Getting older and the "letting go" part of dying...


First, I apologize for yet one more reminder of Michael Jackson's death. It's hard to avoid as every news/media outlet is focusing on his life, career and death. But I'm asking you to humor me...
I graduated High School in 1985. Thriller came out in 1982. MTV was just starting to really take off and they were still actually "music" television and not the bizarre stuff they have on there now. It was SO cool to actually SEE the artists perform without having to go to a concert! We really thought we were living in such progressive times! (Little did we know that the birth of the Internet and the computer age would be just around the corner!)

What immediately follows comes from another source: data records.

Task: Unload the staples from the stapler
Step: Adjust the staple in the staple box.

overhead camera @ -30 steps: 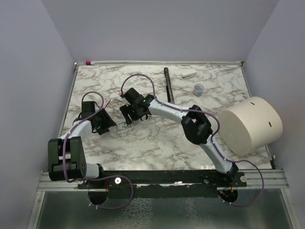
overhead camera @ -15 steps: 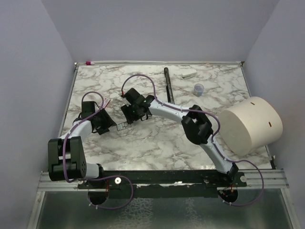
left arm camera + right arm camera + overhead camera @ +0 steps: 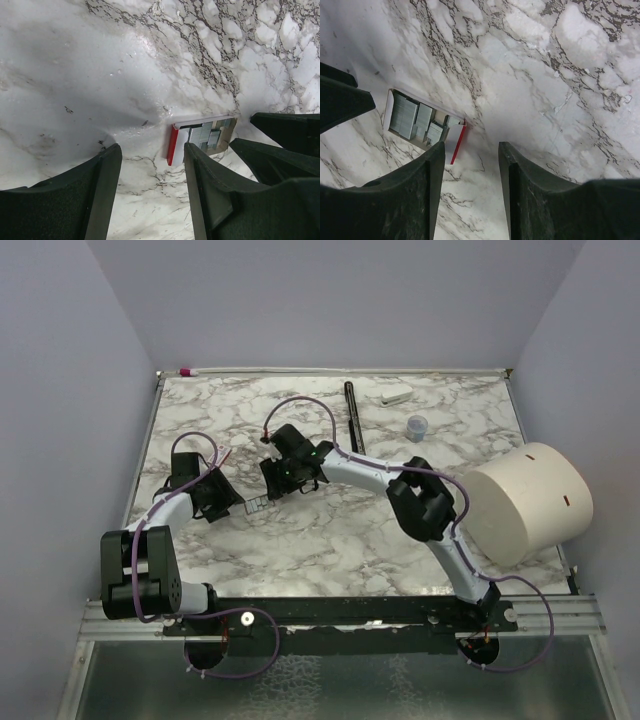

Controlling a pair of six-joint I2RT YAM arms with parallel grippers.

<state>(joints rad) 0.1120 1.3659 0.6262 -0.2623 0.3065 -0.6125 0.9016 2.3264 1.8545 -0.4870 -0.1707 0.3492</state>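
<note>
Counted in the top view, left to right: one pink-tipped stick in the upper left, two arms, one small box left of centre, one stapler, one white piece, one small bluish cap, and one big cream cylinder at the right edge.

The left gripper lies at middle left, its tips just beside the box. In its wrist view the left gripper has its jaws spread, with only marble between them. The box, red along one side, lies just past the right-hand finger. The staples in it are grey strips.

The right gripper comes at the box from the upper right. In its own view the right gripper is parted too and grasps nothing. The box sits in the middle left of that frame, with several strips of staples lying unevenly inside; I cannot count them exactly.

The stapler is a thin black bar in the upper centre, running nearly straight up the frame, well apart from both grippers.

The table is grey-veined white marble, enclosed by plain lavender walls on three sides.

The cylinder overhangs the table's right edge. What the white piece is cannot be made out. No staples can be seen on the stapler at this size.
</note>
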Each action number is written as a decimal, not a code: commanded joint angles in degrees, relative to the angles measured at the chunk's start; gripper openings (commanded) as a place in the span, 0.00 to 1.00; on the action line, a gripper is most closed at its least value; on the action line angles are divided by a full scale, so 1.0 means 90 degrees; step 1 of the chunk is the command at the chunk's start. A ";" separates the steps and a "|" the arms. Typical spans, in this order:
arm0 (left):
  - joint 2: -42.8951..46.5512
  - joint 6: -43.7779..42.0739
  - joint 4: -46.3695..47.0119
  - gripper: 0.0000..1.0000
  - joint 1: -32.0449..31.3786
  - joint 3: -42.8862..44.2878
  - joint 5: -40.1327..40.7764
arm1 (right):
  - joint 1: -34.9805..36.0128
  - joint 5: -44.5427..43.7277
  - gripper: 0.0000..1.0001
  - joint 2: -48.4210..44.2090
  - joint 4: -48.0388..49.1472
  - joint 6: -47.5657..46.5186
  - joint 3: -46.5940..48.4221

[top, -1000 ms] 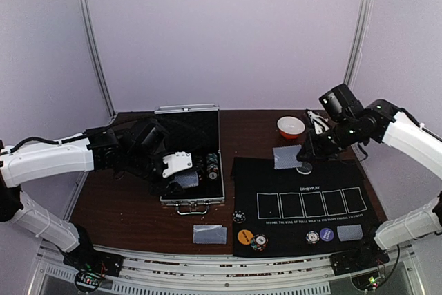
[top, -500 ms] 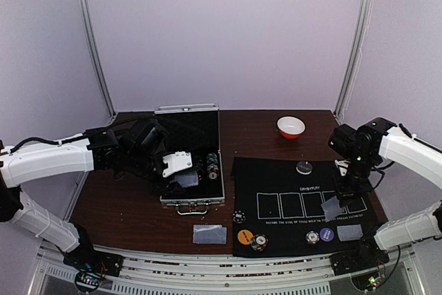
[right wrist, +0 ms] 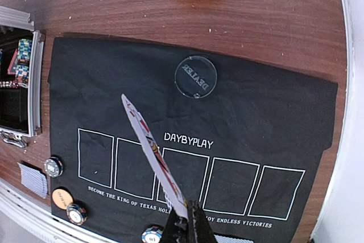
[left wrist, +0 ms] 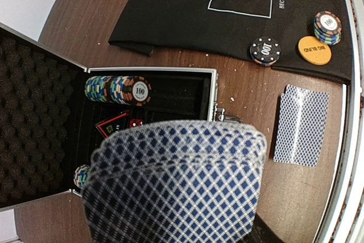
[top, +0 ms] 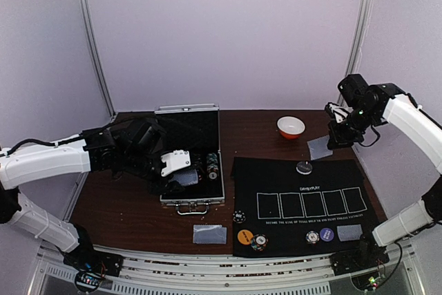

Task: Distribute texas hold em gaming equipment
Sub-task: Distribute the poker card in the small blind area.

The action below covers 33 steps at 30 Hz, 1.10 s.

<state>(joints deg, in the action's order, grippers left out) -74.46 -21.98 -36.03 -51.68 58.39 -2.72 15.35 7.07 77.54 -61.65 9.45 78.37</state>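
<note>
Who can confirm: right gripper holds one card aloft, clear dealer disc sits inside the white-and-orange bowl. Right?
Not quite. The right gripper does hold a card aloft, but the clear dealer disc lies on the black mat near its far edge, apart from the bowl. The right wrist view shows it.

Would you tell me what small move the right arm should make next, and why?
Probably lower the card toward the table and release it: the right end effector holds it pinched in the air near the far right corner of the mat, while a card pile already lies at the front edge.
</note>
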 commanded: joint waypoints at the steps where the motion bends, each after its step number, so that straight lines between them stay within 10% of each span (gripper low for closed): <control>1: 0.0186 -0.0016 0.0233 0.52 0.0048 -0.0052 0.0055 | -0.0303 0.0597 0.00 -0.0294 -0.0254 0.0121 -0.0009; 14: -0.0028 -0.0077 0.0312 0.52 0.0052 0.0038 -0.0041 | -0.0485 0.0792 0.00 -0.1699 -0.1815 0.1646 -0.2907; 33: -0.0013 -0.0087 0.0332 0.52 0.0053 -0.0015 -0.0010 | -0.0146 -0.0491 0.00 -0.1060 -0.1827 0.1773 -0.2715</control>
<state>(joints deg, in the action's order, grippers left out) -74.46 -22.09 -35.66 -51.68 57.60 -2.59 13.08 5.39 67.44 -76.77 24.49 52.99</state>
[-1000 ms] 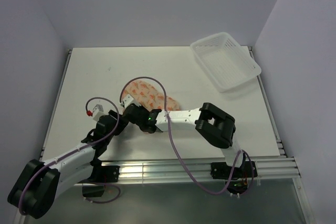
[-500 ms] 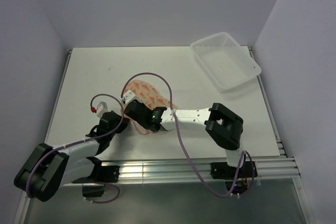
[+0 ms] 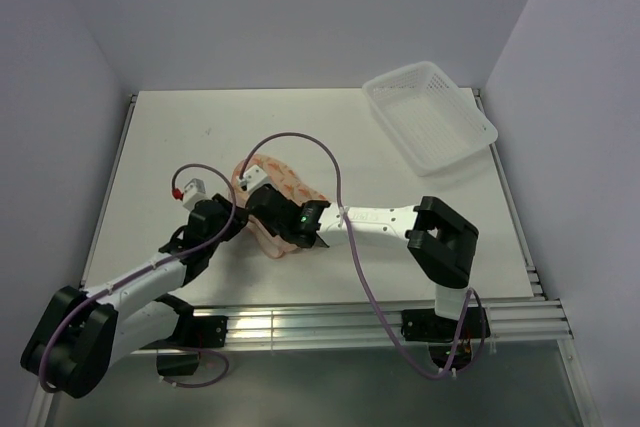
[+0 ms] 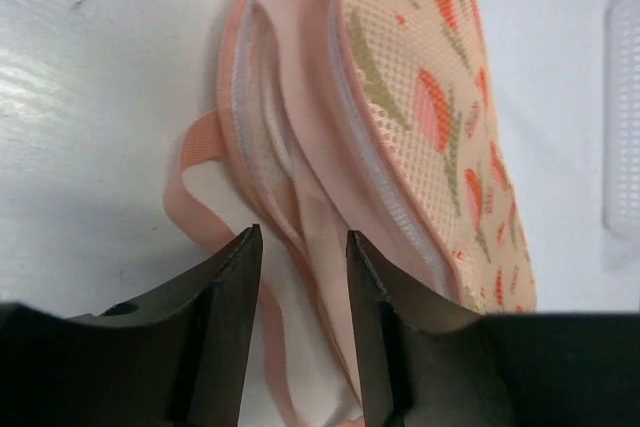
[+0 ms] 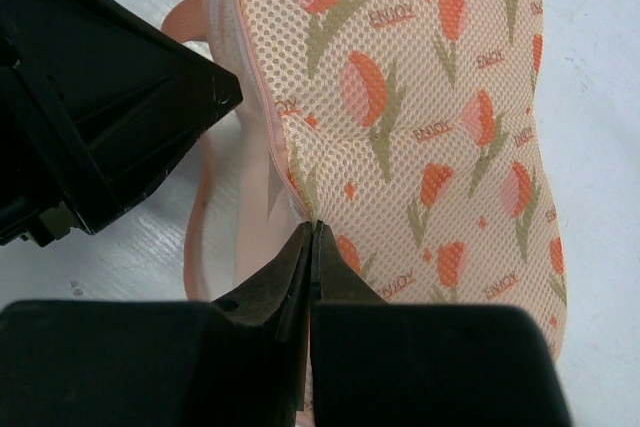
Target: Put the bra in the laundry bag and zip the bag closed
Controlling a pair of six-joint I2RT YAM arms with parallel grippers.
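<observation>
Resting near the white worktop's (image 3: 160, 147) front edge, the laundry bag (image 5: 430, 127) is pinched by the right gripper (image 5: 311, 237); the left gripper (image 4: 300, 247) gapes. A basket (image 3: 430, 127) fills the far-right corner, between lilac walls (image 3: 300, 7).

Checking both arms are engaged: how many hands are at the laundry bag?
2. The left hand, open, straddles the pink open edge of the laundry bag; the right hand is shut on the bag's printed edge close beside it. Neither is hidden.

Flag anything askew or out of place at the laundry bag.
The laundry bag has its zipper edge gaping open along the left side in the left wrist view, with the pale fabric of the bra showing inside. A pink loop trails out onto the table beside it. Nothing looks spilled or torn.
</observation>
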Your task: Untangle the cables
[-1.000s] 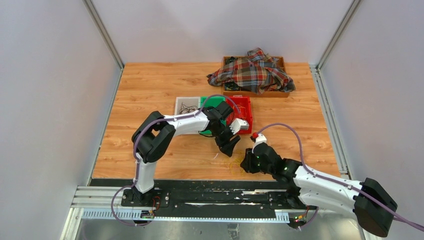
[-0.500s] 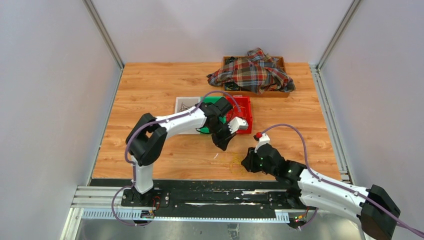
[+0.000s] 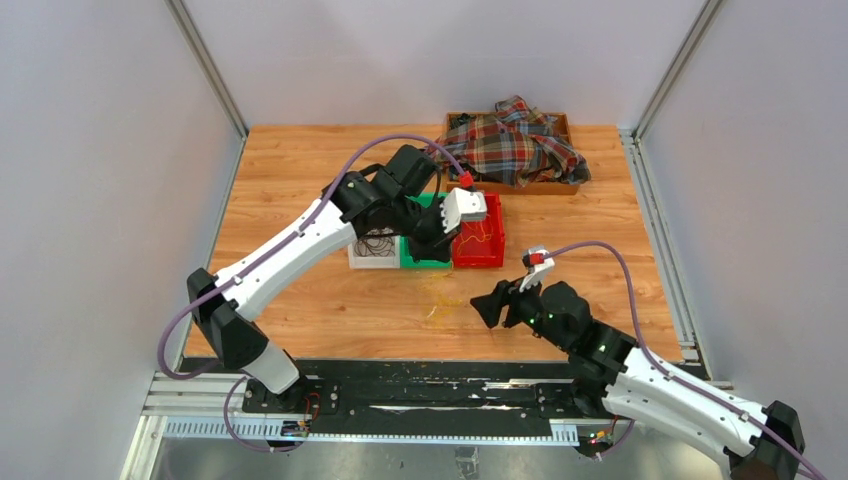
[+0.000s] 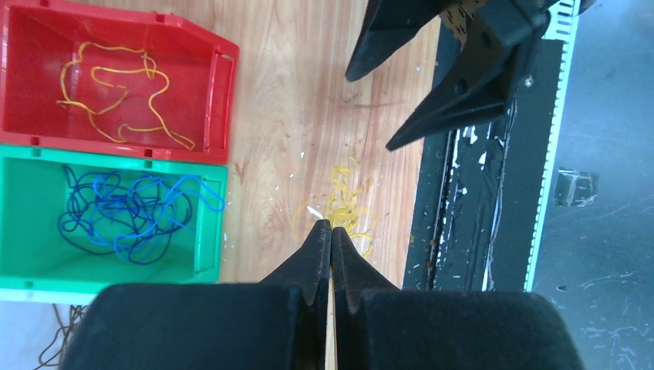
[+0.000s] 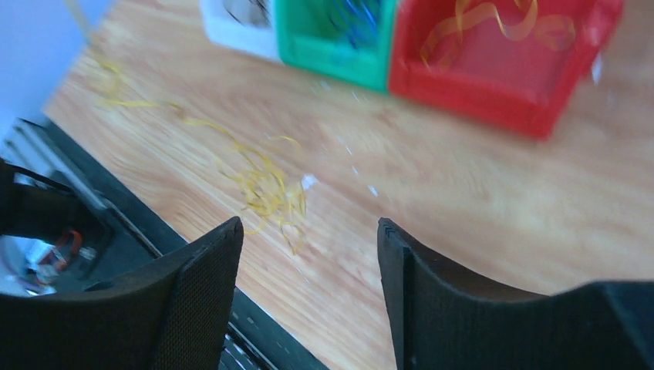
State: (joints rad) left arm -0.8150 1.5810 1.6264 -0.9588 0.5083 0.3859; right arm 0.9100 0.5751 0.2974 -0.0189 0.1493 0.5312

"Thriller" was just an amazing album. There weren't too many of us teenagers who didn't have the album and I sure don't remember anyone "dissing" it. I really think it was the start of a great era of music. I remember staying over at a girlfriends house on Friday nights getting ready for a school dance and listening to the album over and over.
For me, it's perhaps more about the end of an era that holds so many good memories than it is about the death itself.
Getting older has held lots of good things for me. Grandchildren top the list, finally being at a place in our life to be able to purchase our Harley and LOVING the time that BSP (Big Stud Penguin a.k.a. the hubby) and I have together on the motorcycle, seeing my daughters become women and making their own way in life, etc..
But then there are those things about getting older that just plain stink. Aches and pains in parts of my body I didn't even know I had and speaking of the body...HOLY CAT SCRATCH BATMAN! No one ever warns you about the aging process there!! These days I just scuttle away from any view in the mirror and let's face it, it was never all that good in the first place! I used to be able to load up three very little girls and travel half-way across the Country and not bat an eyelash. I still like to "road trip" but I don't bound out of the vehicle like I used to and I'm pretty darn sure my hips creak as I'm trying to launch myself out of the car.
And finally, I hate, hate, hate death. Ok, I never liked death and when my grandfather died, my first real encounter with death, (I was a Senior in High School) I thought my heart would break but now it affects me differently. It's not just the broken heart that the death brings but the realization that another "end" is occuring.
So Michael Jackson, in the words of Frank Sinatra, "thanks for the memories". I never understood the bizarre man you became in your later life but for that small moment in time, you really rocked my world. Rest in Peace.